In today’s letter to customers, MSC management announced that the Board had approved a merger with an affiliate of Symphony Technology Group. But the company provided no information as to why this might be a good deal for stockholders, other than stating that “It is Symphony’s mission to partner in helping to build great companies and in enabling growth through innovation.” Isn’t that what MSC management is paid to do? Does Symphony have some knowledge about simulation software? Does Symphony have some knowledge about the engineering analysis marketplace? What are the specifics of how Symphony will improve the company operations? In fact, MSC goes on to say that “We plan no changes to our current product direction or deliverables.” Weird, eh? Further, what does “This new ownership structure will streamline certain business processes that historically constrained MSC.” How is that for obfuscation? Why cannot MSC change their own business practices? After all, the old management left only a few months ago. What a perfect opportunity to change anything amiss.
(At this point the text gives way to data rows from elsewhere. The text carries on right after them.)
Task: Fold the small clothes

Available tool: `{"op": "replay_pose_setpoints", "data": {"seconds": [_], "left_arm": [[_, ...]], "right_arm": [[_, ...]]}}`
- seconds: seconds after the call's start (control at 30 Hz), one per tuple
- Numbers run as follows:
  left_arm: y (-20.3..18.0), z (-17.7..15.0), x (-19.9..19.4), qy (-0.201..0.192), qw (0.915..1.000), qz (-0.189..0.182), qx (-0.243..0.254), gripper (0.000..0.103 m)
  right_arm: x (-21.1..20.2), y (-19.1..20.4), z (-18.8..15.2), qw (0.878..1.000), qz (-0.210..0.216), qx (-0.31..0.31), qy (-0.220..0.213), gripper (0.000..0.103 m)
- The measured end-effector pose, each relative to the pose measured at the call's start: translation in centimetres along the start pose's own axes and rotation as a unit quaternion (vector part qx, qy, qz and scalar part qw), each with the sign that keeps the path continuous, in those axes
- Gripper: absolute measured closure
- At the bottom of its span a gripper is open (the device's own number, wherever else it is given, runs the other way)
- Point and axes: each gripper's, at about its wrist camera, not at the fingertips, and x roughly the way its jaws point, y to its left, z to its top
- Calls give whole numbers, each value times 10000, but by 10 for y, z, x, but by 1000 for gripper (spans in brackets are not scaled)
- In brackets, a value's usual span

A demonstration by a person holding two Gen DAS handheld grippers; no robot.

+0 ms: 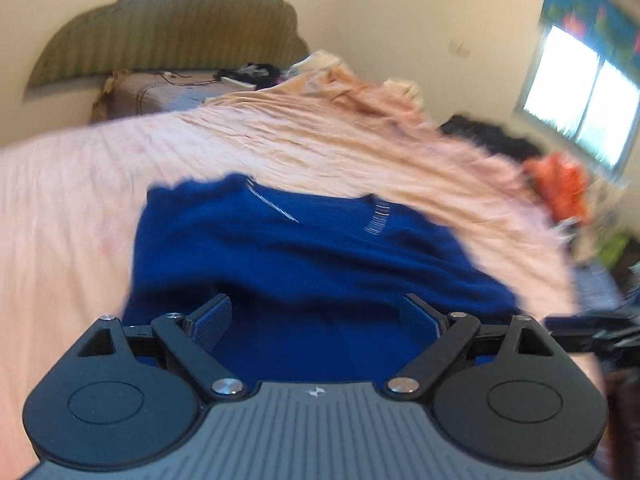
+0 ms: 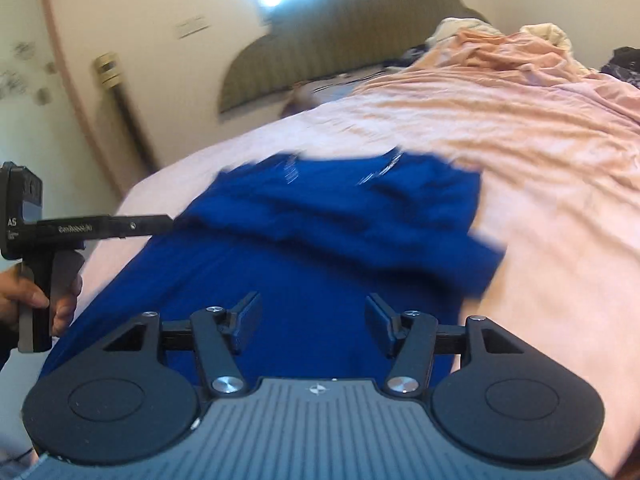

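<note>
A dark blue garment (image 1: 304,248) with small white stripe marks lies rumpled on the pink bedsheet (image 1: 60,208). My left gripper (image 1: 316,312) hovers over its near part, jaws wide apart and empty. In the right wrist view the same blue garment (image 2: 312,240) stretches from the near edge toward the middle of the bed, its far part bunched in folds. My right gripper (image 2: 312,312) stands open above it with nothing between the fingers. The left gripper's body shows at the left edge (image 2: 100,228), held by a hand (image 2: 24,300), its tip touching the garment's left side.
The bedsheet (image 2: 540,160) is wrinkled, with peach bedding (image 1: 352,84) heaped at the far end near a padded headboard (image 1: 168,28). Dark and orange clothes (image 1: 560,180) lie at the bed's right side under a window (image 1: 580,96). A wall and door stand left (image 2: 60,80).
</note>
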Motion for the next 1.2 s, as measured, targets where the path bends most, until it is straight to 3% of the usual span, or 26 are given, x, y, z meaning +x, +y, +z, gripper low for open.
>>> {"op": "replay_pose_setpoints", "data": {"seconds": [0.07, 0.2, 0.23, 0.3, 0.33, 0.43, 0.67, 0.77, 0.87, 0.97, 1.07, 1.2], "left_arm": [[-9, -29, -26, 122, 9998, -140, -40, 11], [-34, -87, -42, 781, 9960, 164, 394, 10], [-44, -101, -51, 552, 9944, 326, 836, 9], [-56, -120, -58, 536, 9849, 605, 1534, 7], [-58, -123, -63, 515, 9837, 676, 1587, 7], [-52, -120, -75, 516, 9884, 652, 1270, 6], [-50, -139, -103, 490, 9901, 776, 1058, 6], [-51, -143, -109, 481, 9908, 843, 941, 6], [-55, -142, -121, 527, 9915, 778, 905, 6], [-65, -149, -140, 510, 9904, 394, 1219, 6], [-73, -159, -149, 492, 9863, 193, 1561, 6], [-77, -163, -145, 629, 9874, 36, 1449, 6]], "right_arm": [[-14, 26, -26, 9991, -71, -406, 128, 41], [-7, 70, -79, 9839, -505, -1533, 773, 40], [-11, 73, -91, 9830, -584, -1674, 481, 35], [-17, 65, -97, 9871, -628, -1396, 469, 31], [-21, 58, -95, 9910, -590, -1072, 544, 31], [-35, 60, -90, 9899, -738, -1019, 658, 32], [-68, 43, -95, 9978, -543, -55, 367, 30], [-67, 60, -105, 9938, -851, -598, 393, 30], [-69, 90, -108, 9871, -501, -1500, 265, 31], [-70, 121, -116, 9665, -215, -2543, 260, 34], [-58, 126, -120, 9602, 29, -2738, 552, 41], [-49, 126, -119, 9583, 149, -2758, 735, 43]]}}
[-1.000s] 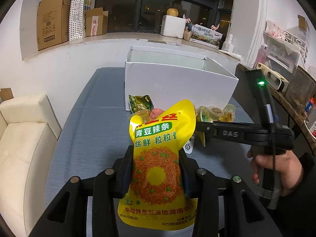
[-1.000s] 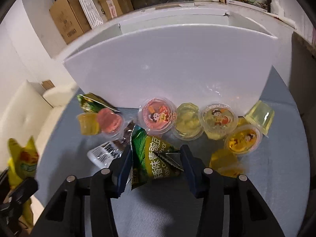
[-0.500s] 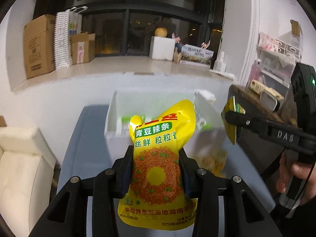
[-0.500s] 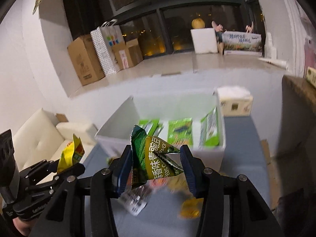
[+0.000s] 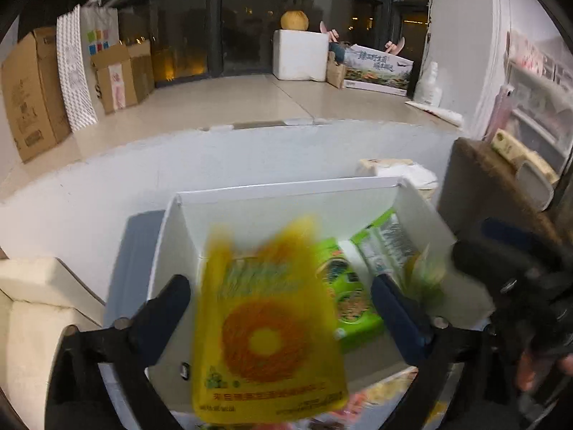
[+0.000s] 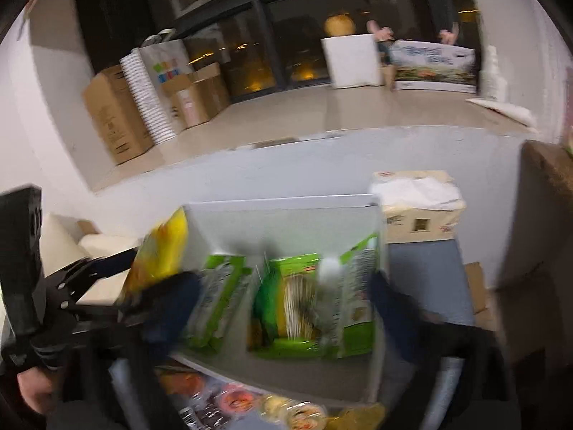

After looking at some of the financials, we came to the conclusion that this appears to be a great deal for Symphony, and a crappy deal for the stockholders since that will have no way to participate in any upside potential for MSC Software.
While I do not claim to be a sophisticated financial analyst, here are some glaring items about the planned acquisition:
• With 45.2 million shares outstanding, the offer of $7.63 per share yields a net price of $344 million, only 1.35 times gross revenue, an extremely low price for a high tech company with a large recurring revenue.
• At year end 2008, the company had net revenue of $206 million, much of this recurring revenue. Recurring revenue requires less sales and admin overhead than new revenue.
• Yet their ratio of Selling and G&A Expense to R&D was almost 3:1. Compare this to PTC’s 2 to 1, Autodesk’s 2 to 1, Ansys 1.9 to 1 and Dassault Systemes 1.5 to 1. Taking these bloated expenses down could immediately result in an extra $50 million direct to the bottom line!
• On top of this, again at year end 2008, MSC’s current assets exceeded current liabilities by just over $100 million, with virtually no long term debt. This cash is immediately available.
• In spite of spending more than $50 million per year on research and development, MSC has a reputation for being a non-innovator in the industry.
With the cash and improved expenses, in two or three years, Symphony could have all of their investment returned! This appears to be a massive bargain for them. Clearly the company needs to be reworked, but why not manage it instead of selling it? And why give it away?
Disclaimer: None needed – Ray has no financial interest in MSC Software.